Read also: Military coups in West Africa, Wagner group and threat to Nigerian democracy

Just like in the civil war, the main coup plotters were led by personal vindictiveness, sheer aspersion, and vengeance on their perceived enemies. There was not any tribal sentiment in the planning of the coup. Kaduna Nzeogwu became terribly aggressive and violent in dealing with the North because of his experiences as an army instructor at the training depot. Alhaji Ahmadu Bello has shown himself to be very vaunted, bigoted, and corrupt, posing a security risk that led to his elimination. While young brilliant cadets were sent to Sandhurst for training before any promotion, the Sardauna of Sokoto had always brought in young illiterate Fulanis to be promoted in the army.

Emmanuel Ifeajuna, on his part, made a lot of mistakes, driven by jealousy and insecurity. His flexibility led to the killing of the prime minister, Alhaji Abubakar Tafawa Balewa, and Brigadier Zakariya Maimalari on his wedding night during the Lagos operation. Some others were also killed, but that could never be a justification to overload the Igbos. Nevertheless, to say that the vision of the putschists was the elevation of Awolowo to lead Nigeria at that time is nothing but a satire.

Major General Johnson Aguiyi Ironsi assumed leadership of the Supreme Military Council following the turmoil of the 1966 coup. He faced the challenge of uniting the country amidst regional tensions. Ironsi’s policies aimed at national unity, such as the unification decree, were met with resistance in some regions. Understanding these complexities is crucial for a balanced historical perspective. The 1966 coup resulted in casualties across Nigeria. Accurately documenting these events from all regions is essential.

Examining the role of various groups, including Eastern Nigerians, in shaping the nation’s history can provide valuable insights. Investigating historical accounts, such as those by Col. Ben Gbulie and T.Y. Danjuma, can contribute to a more comprehensive understanding of the events surrounding the 1966 coup and Ironsi’s fate. Moving forward, focusing on constructive dialogue and collaboration can help address the challenges facing Nigeria.

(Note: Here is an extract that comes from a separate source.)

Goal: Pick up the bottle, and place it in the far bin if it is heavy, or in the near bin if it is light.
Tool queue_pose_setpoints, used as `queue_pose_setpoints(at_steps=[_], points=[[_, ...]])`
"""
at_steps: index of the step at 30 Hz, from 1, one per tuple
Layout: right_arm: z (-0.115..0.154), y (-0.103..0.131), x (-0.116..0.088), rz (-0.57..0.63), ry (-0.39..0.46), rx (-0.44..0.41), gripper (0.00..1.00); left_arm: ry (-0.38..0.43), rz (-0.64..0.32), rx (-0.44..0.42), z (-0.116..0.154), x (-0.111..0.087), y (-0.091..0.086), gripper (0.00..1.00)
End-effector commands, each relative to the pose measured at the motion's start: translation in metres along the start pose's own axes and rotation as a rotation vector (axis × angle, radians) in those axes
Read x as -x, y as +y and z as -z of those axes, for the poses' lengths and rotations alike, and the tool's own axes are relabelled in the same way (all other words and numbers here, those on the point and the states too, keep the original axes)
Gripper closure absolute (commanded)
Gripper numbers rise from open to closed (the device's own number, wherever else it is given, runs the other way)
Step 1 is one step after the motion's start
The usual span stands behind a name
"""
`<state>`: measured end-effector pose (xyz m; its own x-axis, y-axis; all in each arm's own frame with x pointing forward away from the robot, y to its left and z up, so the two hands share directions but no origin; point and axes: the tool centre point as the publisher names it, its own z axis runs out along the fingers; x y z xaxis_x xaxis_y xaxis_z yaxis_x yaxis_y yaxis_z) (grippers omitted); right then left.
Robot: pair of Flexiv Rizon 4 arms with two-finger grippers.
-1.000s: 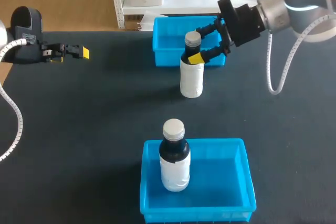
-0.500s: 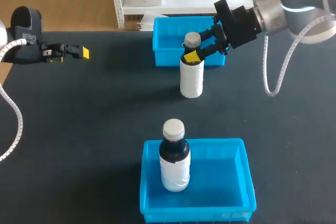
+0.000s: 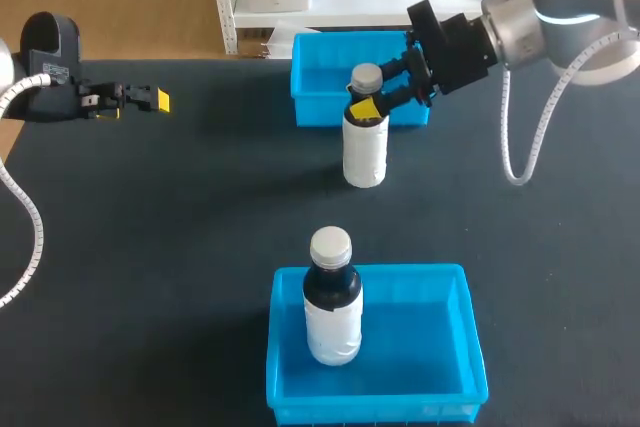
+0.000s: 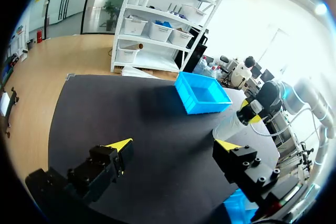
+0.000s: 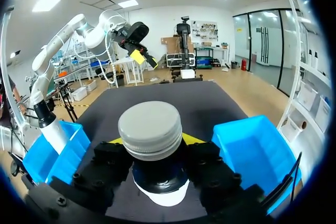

Operation Damisa had Victor Banjo and one other Yoruba who joined later, yet it never prevented the massacre of Igbos in the North. Hardship and suffering have not and will not unite Nigerians because tribal sentiments are strong. The present problem in Nigeria is not a sequel to any putsch. Many hungry Nigerians are in an unemployment quagmire.

In conclusion, historical events, cultural traditions, and social movements all contribute to the present state of society. If we fail to understand the past, the gory state of the Nigerian government may be vague to us. The advancements of the past lay the foundation for the innovations of today and tomorrow. Nigeria’s political history has cast a long shadow on the country’s current challenges. The colonial legacy sowed the seeds for ethnic and regional tensions that continue to plague Nigeria today. Decades of military rule (1966–1999) stifled political development and entrenched corruption, which still persist in Nigerian politics.